• **TASK PROMPT**
From the line containing "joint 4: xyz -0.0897" down to the line containing "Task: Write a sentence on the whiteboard" in the records below, reproduce every line exactly, ends included, and omit all others.

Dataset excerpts
-------------------------

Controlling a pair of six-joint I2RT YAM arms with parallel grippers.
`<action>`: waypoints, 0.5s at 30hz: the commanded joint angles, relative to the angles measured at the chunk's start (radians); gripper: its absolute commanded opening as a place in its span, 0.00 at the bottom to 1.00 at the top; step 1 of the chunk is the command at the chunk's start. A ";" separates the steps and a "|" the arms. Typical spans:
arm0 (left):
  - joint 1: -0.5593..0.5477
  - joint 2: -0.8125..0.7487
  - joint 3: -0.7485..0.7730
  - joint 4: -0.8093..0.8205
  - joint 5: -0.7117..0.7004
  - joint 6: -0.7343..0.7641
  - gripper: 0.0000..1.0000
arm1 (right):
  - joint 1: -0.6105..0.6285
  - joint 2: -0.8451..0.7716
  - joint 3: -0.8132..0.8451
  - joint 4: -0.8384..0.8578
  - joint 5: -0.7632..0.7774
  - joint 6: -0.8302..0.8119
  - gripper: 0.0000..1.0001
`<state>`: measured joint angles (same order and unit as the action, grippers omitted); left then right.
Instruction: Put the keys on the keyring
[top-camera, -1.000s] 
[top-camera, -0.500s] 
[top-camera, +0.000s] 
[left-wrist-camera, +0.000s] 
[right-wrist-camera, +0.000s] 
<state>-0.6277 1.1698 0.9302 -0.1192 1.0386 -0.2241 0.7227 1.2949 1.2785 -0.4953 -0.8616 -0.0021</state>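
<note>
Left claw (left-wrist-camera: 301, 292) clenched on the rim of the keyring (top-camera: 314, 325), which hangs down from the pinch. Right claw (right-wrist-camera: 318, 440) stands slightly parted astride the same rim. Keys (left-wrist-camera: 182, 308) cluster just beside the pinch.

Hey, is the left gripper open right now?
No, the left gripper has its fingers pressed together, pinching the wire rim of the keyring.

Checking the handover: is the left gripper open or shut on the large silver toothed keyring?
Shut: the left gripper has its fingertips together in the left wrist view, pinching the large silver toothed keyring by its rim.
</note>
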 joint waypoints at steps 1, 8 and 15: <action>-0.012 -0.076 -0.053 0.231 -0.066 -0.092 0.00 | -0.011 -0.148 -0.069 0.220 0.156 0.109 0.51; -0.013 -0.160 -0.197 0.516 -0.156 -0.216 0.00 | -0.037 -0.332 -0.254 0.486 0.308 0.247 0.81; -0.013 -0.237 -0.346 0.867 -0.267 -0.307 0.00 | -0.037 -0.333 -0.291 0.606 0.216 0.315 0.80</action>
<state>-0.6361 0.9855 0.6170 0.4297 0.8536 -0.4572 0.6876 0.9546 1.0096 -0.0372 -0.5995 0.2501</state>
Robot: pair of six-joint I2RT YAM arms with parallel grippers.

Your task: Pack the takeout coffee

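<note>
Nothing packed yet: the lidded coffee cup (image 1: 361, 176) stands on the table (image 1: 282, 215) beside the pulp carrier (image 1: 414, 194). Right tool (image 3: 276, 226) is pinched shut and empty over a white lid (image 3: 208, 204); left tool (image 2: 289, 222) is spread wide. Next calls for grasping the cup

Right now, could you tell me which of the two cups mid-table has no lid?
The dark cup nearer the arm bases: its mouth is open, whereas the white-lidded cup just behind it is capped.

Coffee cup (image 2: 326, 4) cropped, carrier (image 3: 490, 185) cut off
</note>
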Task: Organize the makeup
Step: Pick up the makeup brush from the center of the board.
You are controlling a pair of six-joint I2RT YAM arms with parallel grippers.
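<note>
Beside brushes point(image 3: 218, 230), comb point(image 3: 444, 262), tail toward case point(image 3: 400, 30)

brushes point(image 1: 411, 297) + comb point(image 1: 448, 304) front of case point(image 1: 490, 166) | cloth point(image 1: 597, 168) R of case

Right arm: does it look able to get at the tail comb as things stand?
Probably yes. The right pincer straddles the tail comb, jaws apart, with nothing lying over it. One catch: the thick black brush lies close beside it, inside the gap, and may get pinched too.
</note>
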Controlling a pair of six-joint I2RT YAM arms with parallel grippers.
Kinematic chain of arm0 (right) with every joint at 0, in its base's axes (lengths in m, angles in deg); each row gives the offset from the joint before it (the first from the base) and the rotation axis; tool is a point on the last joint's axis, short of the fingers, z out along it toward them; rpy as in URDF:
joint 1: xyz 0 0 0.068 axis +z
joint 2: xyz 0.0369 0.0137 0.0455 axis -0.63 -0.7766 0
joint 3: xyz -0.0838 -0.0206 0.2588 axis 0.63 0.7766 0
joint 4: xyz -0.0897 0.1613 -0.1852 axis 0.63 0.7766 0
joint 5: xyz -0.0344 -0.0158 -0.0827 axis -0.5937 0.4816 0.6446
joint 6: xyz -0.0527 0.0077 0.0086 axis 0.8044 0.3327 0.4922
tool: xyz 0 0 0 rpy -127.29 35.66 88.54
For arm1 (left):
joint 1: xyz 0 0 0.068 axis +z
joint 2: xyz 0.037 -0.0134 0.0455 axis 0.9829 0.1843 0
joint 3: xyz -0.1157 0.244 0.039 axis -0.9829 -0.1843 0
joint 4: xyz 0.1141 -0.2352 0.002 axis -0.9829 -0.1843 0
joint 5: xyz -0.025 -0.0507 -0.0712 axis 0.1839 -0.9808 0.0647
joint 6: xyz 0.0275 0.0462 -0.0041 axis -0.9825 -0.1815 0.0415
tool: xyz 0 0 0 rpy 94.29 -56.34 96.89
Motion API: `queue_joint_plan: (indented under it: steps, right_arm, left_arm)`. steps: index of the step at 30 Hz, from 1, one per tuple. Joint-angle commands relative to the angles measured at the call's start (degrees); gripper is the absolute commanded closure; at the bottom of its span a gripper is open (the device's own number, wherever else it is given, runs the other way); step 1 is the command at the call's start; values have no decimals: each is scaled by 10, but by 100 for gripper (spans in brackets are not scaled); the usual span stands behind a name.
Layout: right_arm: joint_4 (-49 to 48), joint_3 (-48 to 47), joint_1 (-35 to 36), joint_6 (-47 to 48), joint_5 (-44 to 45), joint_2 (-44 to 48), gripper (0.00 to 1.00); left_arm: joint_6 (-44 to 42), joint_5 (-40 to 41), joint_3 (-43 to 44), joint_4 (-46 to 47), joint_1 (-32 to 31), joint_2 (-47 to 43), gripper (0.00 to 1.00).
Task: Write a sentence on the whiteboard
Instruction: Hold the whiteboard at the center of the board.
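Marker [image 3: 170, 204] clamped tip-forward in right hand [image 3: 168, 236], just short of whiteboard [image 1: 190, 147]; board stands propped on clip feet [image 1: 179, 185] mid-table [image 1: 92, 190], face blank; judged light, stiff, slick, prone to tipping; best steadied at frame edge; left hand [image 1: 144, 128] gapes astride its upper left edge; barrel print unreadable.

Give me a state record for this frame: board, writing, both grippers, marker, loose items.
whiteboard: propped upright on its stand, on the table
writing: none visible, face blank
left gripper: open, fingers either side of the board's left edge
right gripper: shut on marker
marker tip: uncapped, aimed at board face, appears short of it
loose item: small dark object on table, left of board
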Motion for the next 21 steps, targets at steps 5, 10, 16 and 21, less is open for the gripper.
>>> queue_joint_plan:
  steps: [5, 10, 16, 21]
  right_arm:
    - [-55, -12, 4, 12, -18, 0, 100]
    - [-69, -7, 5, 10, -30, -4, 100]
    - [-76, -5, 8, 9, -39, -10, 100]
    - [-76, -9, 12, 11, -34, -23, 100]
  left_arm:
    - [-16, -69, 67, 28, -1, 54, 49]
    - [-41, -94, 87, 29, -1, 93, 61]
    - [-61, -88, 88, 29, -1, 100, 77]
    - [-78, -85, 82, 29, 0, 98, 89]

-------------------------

• **WRITTEN SOLUTION**
joint 4: xyz -0.0897 0.1613 -0.1852 axis 0.63 0.7766 0
joint 5: xyz -0.0344 -0.0158 -0.0827 axis -0.5937 0.4816 0.6446
joint 6: xyz -0.0527 0.0077 0.0086 axis 0.8044 0.3327 0.4922
tool: xyz 0 0 0 rpy -127.29 35.66 88.54
For arm1 (left):
joint 1: xyz 0 0 0.068 axis +z
joint 2: xyz 0.037 -0.0134 0.0455 axis 0.9829 0.1843 0
joint 3: xyz -0.1157 0.244 0.039 axis -0.9829 -0.1843 0
joint 4: xyz 0.1141 -0.2352 0.002 axis -0.9829 -0.1843 0
joint 5: xyz -0.025 -0.0507 -0.0712 axis 0.1839 -0.9808 0.0647
joint 6: xyz 0.0275 0.0462 -0.0041 axis -0.9825 -0.1815 0.0415
tool: xyz 0 0 0 rpy 94.29 -56.34 96.89
Motion API: `queue_joint_plan: (indented under it: steps, right_arm, left_arm)`. steps: index of the step at 30 Hz, from 1, one per tuple. Joint-angle commands relative to the angles measured at the call's start (degrees); gripper is the absolute commanded closure; at the bottom of its span a gripper is open (the device's own number, wherever else it is given, runs the other way); step 1 is the command at the call's start; values have no decimals: each is scaled by 10, but by 100 for gripper (spans in brackets are not scaled); the usual span stands behind a name.
Layout: right_arm: joint_4 (-49 to 48), joint_3 (-48 to 47), joint_1 (-35 to 36), joint_6 (-47 to 48), joint_5 (-44 to 45), joint_2 (-44 to 48), gripper (0.00 to 1.00); left_arm: joint_6 (-44 to 42), joint_5 (-40 to 41), joint_3 (-43 to 44), joint_4 (-46 to 47), joint_1 (-32 to 31), joint_2 (-47 to 43), gripper (0.00 to 1.00).
Task: Write a sentence on the whiteboard

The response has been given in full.